Often the best structure for a business that requires highly technical or innovative people is a lattice organizational structure. The best example of the lattice organizational structure is W.L. Gore Associates, best known for Gore-tex fabrics and medical products and pharmaceutical processing. I do not necessarily believe that full implementation of Gore’s lattice structure is best, but I’ll let the company’s own description of Gore’s Team-Based, Flat Lattice Organizational Structure speak for itself.
“How we work at Gore sets us apart. Since Bill Gore founded the company in 1958, Gore has been a team-based, flat lattice organization that fosters personal initiative. There are no traditional organizational charts, no chains of command, nor predetermined channels of communication.Instead, we communicate directly with each other and are accountable to fellow members of our multi-disciplined teams.
We encourage hands-on innovation, involving those closest to a project in decision making. Teams organize around opportunities and leaders emerge. This unique kind of corporate structure has proven to be a significant contributor to associate satisfaction and retention. We work hard at maximizing individual potential, maintaining an emphasis on product integrity, and cultivating an environment where creativity can flourish. A fundamental belief in our people and their abilities continues to be the key to our success.
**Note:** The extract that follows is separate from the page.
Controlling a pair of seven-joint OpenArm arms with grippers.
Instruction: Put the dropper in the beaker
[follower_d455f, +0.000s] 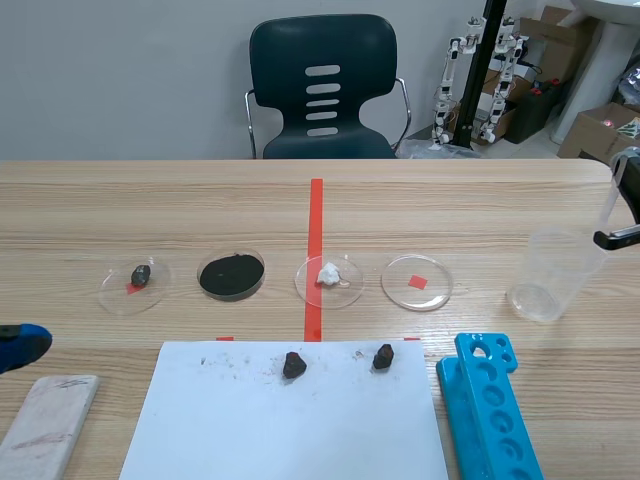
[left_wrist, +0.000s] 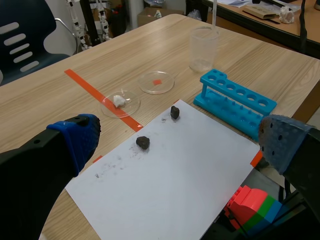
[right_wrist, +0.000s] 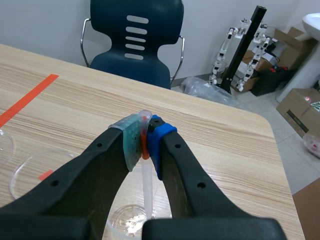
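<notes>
The clear plastic beaker (follower_d455f: 555, 275) stands upright at the table's right side, also visible far ahead of the left gripper (left_wrist: 204, 47) and right under my right gripper (right_wrist: 125, 221). A thin clear dropper (right_wrist: 146, 185) with an orange band is pinched between the pads of my right gripper (right_wrist: 144, 135), which is shut on it. The dropper (follower_d455f: 609, 208) hangs nearly upright over the beaker's mouth, its tip pointing down into the opening. My left gripper (left_wrist: 180, 142) stays open low at the table's left, one blue pad (follower_d455f: 22, 344) showing, nothing between its fingers.
A white paper sheet (follower_d455f: 250, 430) with two dark lumps lies at the front. A blue test tube rack (follower_d455f: 487, 405) sits right of it. Several petri dishes (follower_d455f: 328, 280) line the middle, one holding black powder (follower_d455f: 231, 274). A grey block (follower_d455f: 48, 422) lies front left.
</notes>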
How does all this happen? Associates (not employees) are hired for general work areas. With the guidance of their sponsors (not bosses) and a growing understanding of opportunities and team objectives, associates commit to projects that match their skills. All of this takes place in an environment that combines freedom with cooperation and autonomy with synergy. Everyone can earn the credibility to define and drive projects. Sponsors help associates chart a course in the organization that will offer personal fulfillment while maximizing their contribution to the enterprise. Leaders may be appointed, but are defined by ‘followership.’ More often, leaders emerge naturally by demonstrating special knowledge, skill, or experience that advances a business objective.”
Associates at Gore adhere to four basic guiding principles as given by its founder, Bill Gore, who is credited with creating the “lattice organizational structure:
- Fairness to each other and everyone with whom we come in contact
- Freedom to encourage, help, and allow other associates to grow in knowledge, skill, and scope of responsibility
- The ability to make one’s own commitments and keep them
- Consultation with other associates before undertaking actions that could impact the reputation of the company
Product Development:
This is the natural thing that entrepreneurs and businesses do, they work on their product or service. This is their major focus, this is why most businesses fail. Without diminishing the importance of product development, we must understand it has little value if a sustainable business isn’t developed that can successfully deliver the product to the marketplace.
Build the business according to the pattern:
The Lord told Moses to build the tabernacle according to the pattern that he had been shown. I believe the Lord always shows the pattern for the businesses he has created to those that he’s given the vision.